In that location's another big-picture reason Kim might determine to go nuclear: a Common cold War-era concept known every bit "decoupling."

In the 1950s, the Soviet Union was much stronger militarily than Germany, French republic, or the other countries of Western Europe. The US had formally committed to protecting those nations from a Soviet invasion, and Bennett told me that American military planners were prepared to use small-calibration tactical nuclear weapons against the advancing Russian troops to stop the set on.

That entire calculus began to change once the Soviet Marriage developed long-range nuclear missiles capable of reaching the continental United states of america. European leaders openly wondered how far Washington would be willing to become to protect their countries from the Soviet Union given the new risks to the American homeland.

"By the time you get to the late '50s, the French in particular are saying, 'Wait a minute, if the U.s. uses nuclear weapons against Soviet ground forces in Europe, the Soviets are going to fire nuclear weapons at the US. Is the US prepared to trade New York City for Paris?'" Bennett told me.

That'due south why North Korea's new generation of long-range missiles capable of hitting the mainland US is such a game changer.

The North Korean constitution says the country'due south ultimate aim is the reunification of the entire Korean Peninsula under the Kim family unit's control, which would be impossible to pull off with United states of america troops already deployed to Republic of korea and Washington formally committed to going to war on the S's behalf.

So if Kim actually wants to try to reunify the two Koreas, he needs to somehow break up the US-Due south Korea alliance. If the US were no longer willing to defend Seoul, so South korea — which has no nuclear weapons of its own — would be a lot easier to invade and defeat. But how practise yous break up that alliance? How do you convince the U.s.a. not to come to South Korea's defense in case of war?

Being able to credibly threaten to destroy New York or Washington definitely helps. Kim can now force American leaders to finish and think whether information technology's really worth risking a possible nuclear assail on the United states of america mainland just to defend South Korea from a North Korean attack. North Korea has missiles capable of reaching the Westward Declension and is idea to have nuclear warheads that would fit on top of them. They could destroy a major nuclear metropolis. To alter a phrase from the Common cold War, would Trump be prepared to trade San Francisco for Seoul?

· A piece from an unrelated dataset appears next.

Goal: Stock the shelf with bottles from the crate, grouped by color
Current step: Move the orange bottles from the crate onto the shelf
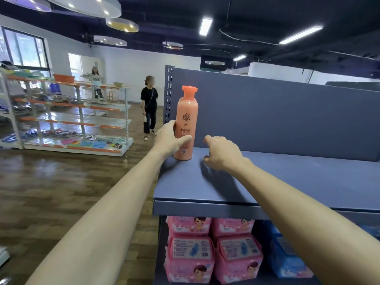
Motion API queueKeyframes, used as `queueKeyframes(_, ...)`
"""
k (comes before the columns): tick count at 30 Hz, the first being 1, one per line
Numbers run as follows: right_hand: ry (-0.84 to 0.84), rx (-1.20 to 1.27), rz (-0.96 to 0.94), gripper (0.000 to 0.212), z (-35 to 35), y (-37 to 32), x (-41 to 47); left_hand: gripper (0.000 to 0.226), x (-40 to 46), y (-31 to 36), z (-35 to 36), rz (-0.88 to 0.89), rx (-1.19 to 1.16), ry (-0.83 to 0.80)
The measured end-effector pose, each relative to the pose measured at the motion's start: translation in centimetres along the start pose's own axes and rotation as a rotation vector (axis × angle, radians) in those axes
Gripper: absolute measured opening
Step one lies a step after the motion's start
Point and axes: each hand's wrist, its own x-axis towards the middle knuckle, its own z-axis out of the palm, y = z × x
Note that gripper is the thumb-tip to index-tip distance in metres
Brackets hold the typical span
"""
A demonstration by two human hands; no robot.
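Observation:
An orange bottle (187,118) with an orange cap stands upright at the far left corner of the dark blue top shelf (277,182). My left hand (171,138) wraps round the lower part of the bottle, thumb across its front. My right hand (223,153) hovers just to the right of the bottle, a small gap apart, fingers loosely curled and holding nothing. The crate is not in view.
The shelf's blue back panel (287,114) rises behind the bottle. Pink packs (191,249) and blue packs (287,258) fill the shelf below. A white and orange shelving unit (67,118) stands at left across the wooden floor. Two people (149,108) stand far off.

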Motion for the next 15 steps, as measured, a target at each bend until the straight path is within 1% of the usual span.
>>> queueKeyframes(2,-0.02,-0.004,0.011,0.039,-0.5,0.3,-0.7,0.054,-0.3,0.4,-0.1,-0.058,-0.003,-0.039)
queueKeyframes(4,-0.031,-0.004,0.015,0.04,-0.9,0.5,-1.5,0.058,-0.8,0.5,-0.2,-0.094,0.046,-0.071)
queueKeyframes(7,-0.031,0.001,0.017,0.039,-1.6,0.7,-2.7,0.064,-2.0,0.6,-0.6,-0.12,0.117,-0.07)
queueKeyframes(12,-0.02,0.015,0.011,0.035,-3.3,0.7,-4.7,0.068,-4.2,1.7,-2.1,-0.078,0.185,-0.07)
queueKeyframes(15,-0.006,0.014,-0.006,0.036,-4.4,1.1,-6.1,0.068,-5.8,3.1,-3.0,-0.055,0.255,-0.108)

If Kim decides the answer is no, using a nuclear weapon against South Korea no longer seems crazy or suicidal. It starts to seem rational. And one particular South Korean city starts to seem like the likeliest target.

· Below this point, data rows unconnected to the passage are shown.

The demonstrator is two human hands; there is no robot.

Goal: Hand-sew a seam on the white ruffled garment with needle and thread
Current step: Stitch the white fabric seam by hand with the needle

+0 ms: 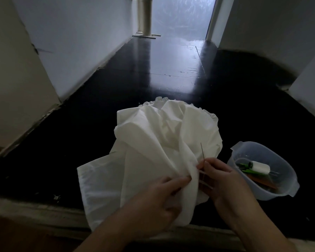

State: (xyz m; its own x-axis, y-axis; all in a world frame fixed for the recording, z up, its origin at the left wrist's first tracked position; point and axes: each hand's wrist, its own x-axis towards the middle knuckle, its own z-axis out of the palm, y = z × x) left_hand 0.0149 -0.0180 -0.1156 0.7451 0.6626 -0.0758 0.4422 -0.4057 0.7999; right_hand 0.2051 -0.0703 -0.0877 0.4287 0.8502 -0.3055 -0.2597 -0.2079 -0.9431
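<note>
garment: white ruffled garment (153,142) heaped on the dark floor (153,70), centre near; ruffle edge on the far side, flat panel trailing near-left.
left hand: left hand (160,193) grips a raised fold of the cloth, fingers curled into it.
right hand: right hand (220,177) just right of that fold, fingertips pinching the needle (202,151); point sticks up and away from me.
hands: close together, fold between them.
thread: I see faint strands below the right fingers; can't tell if they're taut or looped.
risk 1: dim light, white on white, so I could easily stitch off the seam line.
risk 2: loose layers bunched under the fold, so the needle may catch an extra layer.
risk 3: left fingertips sit near the needle path, so a prick is likely if I push blind.
risk 4: slack thread could tangle or knot.
bowl: clear tub (262,170) near right, white spool (258,167) inside; elbow swing could tip it.
</note>
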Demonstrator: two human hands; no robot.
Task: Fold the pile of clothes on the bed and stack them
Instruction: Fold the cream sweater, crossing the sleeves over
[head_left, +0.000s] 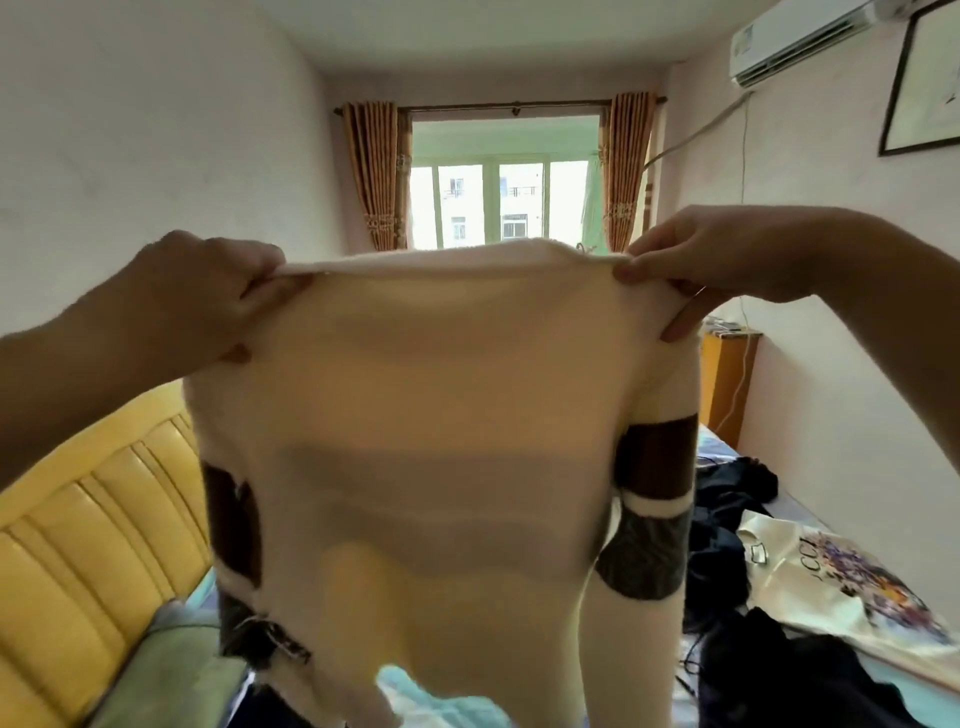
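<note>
Two hands up, stretching out a cream sweater above the bed. Dark clothes pile lower right of grip. Left hand, right hand pinching its shoulders, sleeves dangling below.

We get bright daylight from the window, overexposed there, sweater backlit and glowing, soft overall, bottom hem motion-blurred, wide-angle bending at the edges
</note>
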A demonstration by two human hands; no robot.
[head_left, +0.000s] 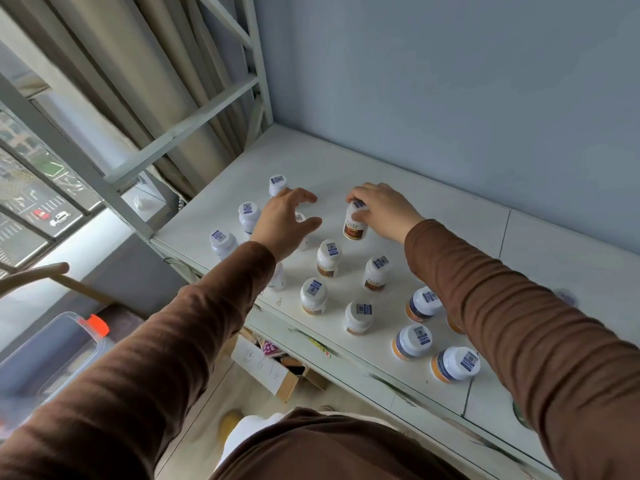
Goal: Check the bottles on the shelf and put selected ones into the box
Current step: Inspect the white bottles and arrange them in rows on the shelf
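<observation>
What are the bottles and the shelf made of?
The bottles look like smooth white plastic: matte bodies, paper-like labels, code stickers on the caps. The shelf looks like white-painted board, maybe wood; chipped paint and a seam show, so I can't be sure.

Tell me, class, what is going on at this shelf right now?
A person in brown sleeves leans over a white shelf dotted with upright white-capped bottles. The right hand grips one brown-labelled bottle by its top, towards the back. The left hand is open, fingers spread, above a bottle that it mostly hides. A clear plastic box waits low on the left, and no bottles can be seen in it.
</observation>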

In July 2016, Kim test-fired iii missiles as office of what a North Korean state-run news bureau described every bit mock "pre-emptive strikes at ports and airfields in the operational theater in South Korea, where the U.South. imperialists nuclear war hardware is to be hurled" in example of a future conflict between the two sides.

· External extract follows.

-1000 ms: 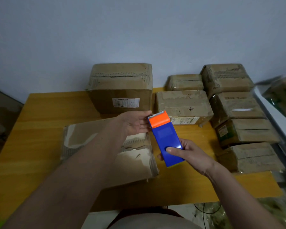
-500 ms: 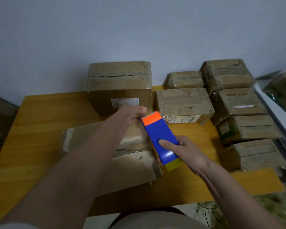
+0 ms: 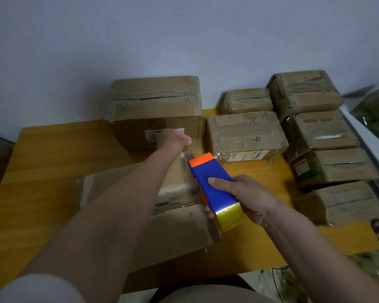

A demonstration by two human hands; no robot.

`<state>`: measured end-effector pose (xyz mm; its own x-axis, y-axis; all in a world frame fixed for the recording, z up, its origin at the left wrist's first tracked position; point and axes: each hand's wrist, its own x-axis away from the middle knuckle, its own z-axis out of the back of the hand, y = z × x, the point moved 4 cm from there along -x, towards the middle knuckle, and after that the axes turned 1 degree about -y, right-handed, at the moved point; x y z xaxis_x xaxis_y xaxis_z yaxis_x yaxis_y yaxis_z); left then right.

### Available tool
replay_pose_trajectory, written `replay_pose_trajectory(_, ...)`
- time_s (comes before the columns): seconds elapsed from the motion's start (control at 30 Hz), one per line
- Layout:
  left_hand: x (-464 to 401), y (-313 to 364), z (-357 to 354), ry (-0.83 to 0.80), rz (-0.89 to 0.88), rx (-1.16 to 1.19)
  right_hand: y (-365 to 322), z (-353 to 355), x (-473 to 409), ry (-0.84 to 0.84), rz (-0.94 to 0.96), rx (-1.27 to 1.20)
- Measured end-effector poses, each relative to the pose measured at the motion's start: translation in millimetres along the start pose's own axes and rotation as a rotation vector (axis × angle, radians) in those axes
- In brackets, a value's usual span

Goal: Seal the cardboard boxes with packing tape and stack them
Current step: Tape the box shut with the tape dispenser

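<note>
- Flat cardboard box (image 3: 175,232) lying on the wooden bench (image 3: 53,171) near its front edge, top flaps torn, corrugated ribbing bared along the seam.
- Tape dispenser (image 3: 214,189) held just above that box's right side: boxy blue plastic body, orange front end, glossy yellowish tape roll at the rear.
- Right hand (image 3: 247,200) wrapped around the dispenser's rear half, thumb lying flat on the blue top.
- Left hand (image 3: 176,141) stretched forward past the box's far edge, fingertips pinched on a clear tape strip (image 3: 195,146) running back toward the orange end.
- Tall box (image 3: 155,112) standing behind, top creased and peeled, white label on its front face.
- Low box (image 3: 245,134) to the right, marked with a handwritten "4", glossy tape over scuffed card.
- Stack of worn boxes (image 3: 324,149) at the bench's right end, edges crushed and rounded.
</note>
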<state>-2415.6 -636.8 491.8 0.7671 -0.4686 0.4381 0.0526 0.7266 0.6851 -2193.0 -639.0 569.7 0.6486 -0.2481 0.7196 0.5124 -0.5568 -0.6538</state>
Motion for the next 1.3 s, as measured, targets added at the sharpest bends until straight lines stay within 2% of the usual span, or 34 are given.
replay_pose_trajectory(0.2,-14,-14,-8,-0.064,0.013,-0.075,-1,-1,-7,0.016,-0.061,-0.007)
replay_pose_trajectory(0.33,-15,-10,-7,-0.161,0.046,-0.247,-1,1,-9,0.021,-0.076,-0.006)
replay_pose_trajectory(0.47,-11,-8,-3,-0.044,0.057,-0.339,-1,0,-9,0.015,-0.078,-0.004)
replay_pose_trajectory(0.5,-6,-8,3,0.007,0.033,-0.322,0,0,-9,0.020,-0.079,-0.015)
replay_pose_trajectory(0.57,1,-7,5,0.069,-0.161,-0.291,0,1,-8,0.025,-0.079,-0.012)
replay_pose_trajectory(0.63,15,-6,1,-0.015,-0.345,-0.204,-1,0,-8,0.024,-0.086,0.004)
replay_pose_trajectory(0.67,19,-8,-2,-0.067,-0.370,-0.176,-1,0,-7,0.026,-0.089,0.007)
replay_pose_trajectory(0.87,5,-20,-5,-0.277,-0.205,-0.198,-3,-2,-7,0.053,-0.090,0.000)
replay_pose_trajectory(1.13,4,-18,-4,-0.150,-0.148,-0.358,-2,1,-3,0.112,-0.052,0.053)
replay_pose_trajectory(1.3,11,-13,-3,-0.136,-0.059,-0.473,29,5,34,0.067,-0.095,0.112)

That was widely seen as an implicit threat to use nuclear weapons confronting the South Korean port city of Busan, which would play a vital office in any Pentagon effort to build a strength large enough to defend the S or to lead a preemptive strike on the N.

The Us currently has around 28,500 troops stationed in South korea and would need to deploy hundreds of thousands more if war broke out with the Due north. The Us would as well have to send in thousands of boosted tanks, armored personnel carriers, bombers, fighter jets, helicopters, and arms pieces.

The problem is that the Pentagon's cargo planes can only ferry in a few hundred troops or a couple of tanks at a time. That means the vast bulk of the US troops and equipment would need to come up past gunkhole, a laborious process that could take six weeks or longer to complete. The American ships would unload at Busan, and the best way for Kim to destroy those ports — and significantly slow US efforts to ship in enough troops to brand a difference in the fight — would exist to nuke the city.

Jouas, the retired Air Strength general, told me that Democratic people's republic of korea's thinking about whether to use a nuclear weapon early on in a conflict has likely changed every bit the country has built more of the weapons and developed missiles and rockets capable of hitting more distant targets.

"In the past, when Northward Korea had a limited number of nuclear weapons, the assessment was that they'd marshal them to utilize merely equally a concluding resort," he told me. "Now that their inventory has grown, it'south easier to imagine them using some of the weapons at the onset of hostilities to try to shape the style the remainder of the war would unfold."

Bruce Klingner, a xx-yr veteran of the CIA who spent years studying North korea, told me that Iraqi leader Saddam Hussein had stood by in 2002 as the U.s. methodically built up the forces it used to invade the country — and oust Hussein — the following yr. He said there was little gamble that Kim would follow in Hussein'due south footsteps and patiently allow the Pentagon to deploy the troops and equipment it would need for a full-on war with North Korea.

"The conventional wisdom used to be that North korea would apply simply nuclear weapons as part of a last gasp, twilight of the gods, pull the temple down upon themselves kind of motion," said Klingner, who now works for the conservative Heritage Foundation. "But we take to set for the real possibility that Kim would use nuclear weapons in the early stages of a conflict, non the latter ones."

Nosotros as well take to prepare for the fact that if the U.s. and North Korea do actually come to blows, China will become involved — and not in the ways that either Washington or Pyongyang might expect.


The China problem

In a contempo essay in Foreign Diplomacy, Oriana Skylar Mastro, a North korea expert at Georgetown University, argues persuasively that the U.s.a. fundamentally misunderstands China's relationship with the Kim authorities. United states of america officials have long believed that Beijing is committed to Democratic people's republic of korea's survival and might accept steps to ensure that Kim'south government doesn't collapse and transport millions of starving refugees flowing into China. That line of thinking, she writes, is "dangerously out of appointment."

Mastro continues:

Today, China is no longer wedded to Democratic people's republic of korea'southward survival. In the issue of a conflict or the regime'southward collapse, Chinese forces would intervene to a degree non previously expected — not to protect Beijing's supposed ally only to secure its own interests.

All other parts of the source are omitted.